Site icon SpinDyeKnit

It was a woolly, mammoth project

I once bought a Rambouillet fleece from a woman in New Mexico who was trying to refine the breed to create the finest fleeces, better than the merino it was derived from. She had each one micron-count lab-tested and then she priced according to those results.

I decided if I were going to spring for one, I was going to get the best I could.

This is before I had a drum carder. I quickly realized my hand cards and my wrists and that wool were not a good match and sent it off to a mill to be commercially washed and machine-carded into roving for the fast-food version of handspinning: just sit at my wheel and go.

I even got sent a picture of the sheep! With its poetic name, Number 1243 or some such.
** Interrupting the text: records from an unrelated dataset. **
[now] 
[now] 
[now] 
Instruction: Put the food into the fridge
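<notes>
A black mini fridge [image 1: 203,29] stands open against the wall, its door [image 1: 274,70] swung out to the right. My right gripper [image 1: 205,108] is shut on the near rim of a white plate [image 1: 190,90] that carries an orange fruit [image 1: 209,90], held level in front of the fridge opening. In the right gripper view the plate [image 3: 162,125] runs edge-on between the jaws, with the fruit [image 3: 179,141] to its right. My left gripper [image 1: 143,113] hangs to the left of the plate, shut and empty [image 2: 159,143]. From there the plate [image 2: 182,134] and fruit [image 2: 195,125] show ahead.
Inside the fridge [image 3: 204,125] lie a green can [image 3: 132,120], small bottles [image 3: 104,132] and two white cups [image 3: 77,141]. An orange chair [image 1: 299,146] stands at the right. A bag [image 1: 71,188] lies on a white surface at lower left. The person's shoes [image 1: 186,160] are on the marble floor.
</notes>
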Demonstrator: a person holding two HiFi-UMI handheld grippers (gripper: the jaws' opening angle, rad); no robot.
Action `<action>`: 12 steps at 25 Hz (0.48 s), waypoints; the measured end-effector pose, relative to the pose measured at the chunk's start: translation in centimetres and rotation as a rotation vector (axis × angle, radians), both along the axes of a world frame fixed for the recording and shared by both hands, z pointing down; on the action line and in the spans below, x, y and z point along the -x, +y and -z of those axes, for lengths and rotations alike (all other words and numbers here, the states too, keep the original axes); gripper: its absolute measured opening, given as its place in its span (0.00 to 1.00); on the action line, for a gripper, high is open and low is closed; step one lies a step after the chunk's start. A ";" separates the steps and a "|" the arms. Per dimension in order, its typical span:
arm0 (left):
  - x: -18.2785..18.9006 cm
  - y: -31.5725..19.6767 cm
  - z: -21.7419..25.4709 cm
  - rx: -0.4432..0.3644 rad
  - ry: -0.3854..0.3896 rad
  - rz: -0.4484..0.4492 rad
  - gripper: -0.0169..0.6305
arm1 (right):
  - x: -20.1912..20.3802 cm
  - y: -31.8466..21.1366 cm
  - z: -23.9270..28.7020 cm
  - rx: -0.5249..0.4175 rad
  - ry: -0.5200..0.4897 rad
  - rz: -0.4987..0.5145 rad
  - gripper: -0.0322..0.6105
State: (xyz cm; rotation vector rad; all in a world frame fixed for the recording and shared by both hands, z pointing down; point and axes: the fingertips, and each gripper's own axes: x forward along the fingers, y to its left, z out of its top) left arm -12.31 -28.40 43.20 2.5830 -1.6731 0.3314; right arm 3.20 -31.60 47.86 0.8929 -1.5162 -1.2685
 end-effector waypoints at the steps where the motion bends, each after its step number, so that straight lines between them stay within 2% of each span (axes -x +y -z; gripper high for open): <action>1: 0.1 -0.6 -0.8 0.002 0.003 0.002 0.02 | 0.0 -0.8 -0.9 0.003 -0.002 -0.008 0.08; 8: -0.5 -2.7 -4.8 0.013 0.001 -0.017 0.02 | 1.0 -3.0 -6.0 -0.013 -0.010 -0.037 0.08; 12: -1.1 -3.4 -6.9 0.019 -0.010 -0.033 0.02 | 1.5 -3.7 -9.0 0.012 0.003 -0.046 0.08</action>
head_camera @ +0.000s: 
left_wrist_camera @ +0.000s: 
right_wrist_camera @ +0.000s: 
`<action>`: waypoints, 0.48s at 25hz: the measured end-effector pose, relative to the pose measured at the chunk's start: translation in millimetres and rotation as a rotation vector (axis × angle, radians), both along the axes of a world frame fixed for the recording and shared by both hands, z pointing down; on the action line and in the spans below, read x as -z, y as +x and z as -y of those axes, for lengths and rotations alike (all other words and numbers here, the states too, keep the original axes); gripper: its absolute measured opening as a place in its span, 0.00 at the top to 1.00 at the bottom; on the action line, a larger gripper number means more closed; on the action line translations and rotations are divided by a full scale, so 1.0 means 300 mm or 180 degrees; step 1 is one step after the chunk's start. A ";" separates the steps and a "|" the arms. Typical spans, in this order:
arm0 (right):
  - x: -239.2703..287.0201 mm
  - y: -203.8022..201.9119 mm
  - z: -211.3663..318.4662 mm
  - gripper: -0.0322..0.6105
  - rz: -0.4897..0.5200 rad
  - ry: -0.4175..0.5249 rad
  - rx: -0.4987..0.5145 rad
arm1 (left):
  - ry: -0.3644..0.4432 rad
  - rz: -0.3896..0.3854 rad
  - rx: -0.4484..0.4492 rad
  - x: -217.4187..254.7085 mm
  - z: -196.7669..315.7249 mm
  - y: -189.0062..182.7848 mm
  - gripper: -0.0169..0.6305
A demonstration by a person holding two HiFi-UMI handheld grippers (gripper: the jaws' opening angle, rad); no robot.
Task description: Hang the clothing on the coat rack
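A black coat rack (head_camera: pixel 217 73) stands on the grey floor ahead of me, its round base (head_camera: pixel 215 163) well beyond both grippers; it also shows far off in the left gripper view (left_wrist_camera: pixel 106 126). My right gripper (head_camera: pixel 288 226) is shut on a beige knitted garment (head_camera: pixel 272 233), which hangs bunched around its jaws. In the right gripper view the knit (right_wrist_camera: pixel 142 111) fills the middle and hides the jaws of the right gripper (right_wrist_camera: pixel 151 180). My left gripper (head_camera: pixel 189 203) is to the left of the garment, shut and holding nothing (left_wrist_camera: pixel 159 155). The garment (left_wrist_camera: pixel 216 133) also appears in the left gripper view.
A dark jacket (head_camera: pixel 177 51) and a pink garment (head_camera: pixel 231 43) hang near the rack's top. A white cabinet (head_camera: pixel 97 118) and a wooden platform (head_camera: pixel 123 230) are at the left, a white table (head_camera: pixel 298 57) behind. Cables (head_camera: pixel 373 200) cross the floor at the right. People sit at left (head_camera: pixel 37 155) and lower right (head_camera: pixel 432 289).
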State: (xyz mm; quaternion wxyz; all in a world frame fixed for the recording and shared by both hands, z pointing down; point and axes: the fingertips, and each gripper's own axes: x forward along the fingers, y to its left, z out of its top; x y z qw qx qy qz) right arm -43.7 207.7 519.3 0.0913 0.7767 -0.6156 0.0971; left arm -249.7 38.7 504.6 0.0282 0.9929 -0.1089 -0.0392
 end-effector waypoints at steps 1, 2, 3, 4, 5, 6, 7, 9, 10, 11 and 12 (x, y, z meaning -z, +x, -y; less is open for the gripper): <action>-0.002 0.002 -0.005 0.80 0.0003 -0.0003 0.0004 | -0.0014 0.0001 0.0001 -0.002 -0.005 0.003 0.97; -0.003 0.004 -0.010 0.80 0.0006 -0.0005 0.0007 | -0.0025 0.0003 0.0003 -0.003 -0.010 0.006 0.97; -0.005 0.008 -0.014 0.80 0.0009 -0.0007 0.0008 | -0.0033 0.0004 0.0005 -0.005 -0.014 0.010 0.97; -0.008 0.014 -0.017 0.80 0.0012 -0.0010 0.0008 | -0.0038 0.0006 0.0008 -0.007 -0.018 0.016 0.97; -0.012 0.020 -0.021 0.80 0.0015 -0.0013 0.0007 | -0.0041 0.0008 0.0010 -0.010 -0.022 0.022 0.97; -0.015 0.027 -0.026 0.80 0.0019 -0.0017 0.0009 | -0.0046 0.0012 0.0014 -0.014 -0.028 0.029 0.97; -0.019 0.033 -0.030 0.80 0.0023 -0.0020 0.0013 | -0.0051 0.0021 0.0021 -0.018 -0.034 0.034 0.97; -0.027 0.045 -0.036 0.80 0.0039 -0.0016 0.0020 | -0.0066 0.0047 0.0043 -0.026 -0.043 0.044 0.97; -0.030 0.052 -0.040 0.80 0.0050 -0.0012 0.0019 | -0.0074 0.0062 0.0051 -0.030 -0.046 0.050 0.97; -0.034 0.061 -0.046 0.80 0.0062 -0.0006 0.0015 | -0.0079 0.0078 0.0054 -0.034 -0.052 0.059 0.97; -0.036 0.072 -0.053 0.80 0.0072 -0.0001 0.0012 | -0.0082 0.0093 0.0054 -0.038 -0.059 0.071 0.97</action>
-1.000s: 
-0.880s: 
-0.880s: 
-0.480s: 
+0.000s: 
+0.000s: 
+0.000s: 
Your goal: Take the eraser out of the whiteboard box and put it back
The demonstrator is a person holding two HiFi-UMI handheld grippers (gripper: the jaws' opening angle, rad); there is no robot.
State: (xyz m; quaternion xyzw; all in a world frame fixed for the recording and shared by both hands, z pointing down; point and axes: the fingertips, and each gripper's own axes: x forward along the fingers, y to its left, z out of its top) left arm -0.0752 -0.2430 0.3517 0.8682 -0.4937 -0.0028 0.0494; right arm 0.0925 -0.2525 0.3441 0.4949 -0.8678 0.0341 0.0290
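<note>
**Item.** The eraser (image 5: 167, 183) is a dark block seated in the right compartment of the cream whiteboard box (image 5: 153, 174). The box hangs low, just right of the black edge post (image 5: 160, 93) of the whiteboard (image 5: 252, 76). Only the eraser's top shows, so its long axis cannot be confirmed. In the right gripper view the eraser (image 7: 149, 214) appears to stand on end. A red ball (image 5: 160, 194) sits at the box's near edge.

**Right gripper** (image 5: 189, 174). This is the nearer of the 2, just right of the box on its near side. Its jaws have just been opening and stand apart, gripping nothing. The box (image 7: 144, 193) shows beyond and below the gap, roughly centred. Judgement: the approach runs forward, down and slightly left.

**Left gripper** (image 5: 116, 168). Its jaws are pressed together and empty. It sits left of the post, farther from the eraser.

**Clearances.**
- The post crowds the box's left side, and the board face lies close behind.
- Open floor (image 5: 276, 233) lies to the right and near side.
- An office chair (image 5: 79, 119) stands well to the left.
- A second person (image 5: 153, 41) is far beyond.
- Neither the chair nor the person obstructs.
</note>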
The mill said it did fine fleeces like merino. What it didn’t tell me when I made inquiries is that they hadn’t quite yet bought fur carders, which is what most superfine wools require. (They did a year later.)

They botched it. My beautiful, first-class fleece came back full of neps, the little rolled-up pills that are the nemesis of good sweaters everywhere–before the wool had even been made into yarn yet. Picking them out was a task that would never have ended.

I actually made a pair of soft slipper socks out of them, even so.  I started a second and much larger project, but the could-have-beens and the visual interruptions of those pills got to me and I eventually abandoned it. From there, it sat for awhile till I donated most of the roving to the Boy Scout troop for stuffing in their shoes for comfortable feet on long hikes.

So yes, it’s true: loose neps sink WIPs.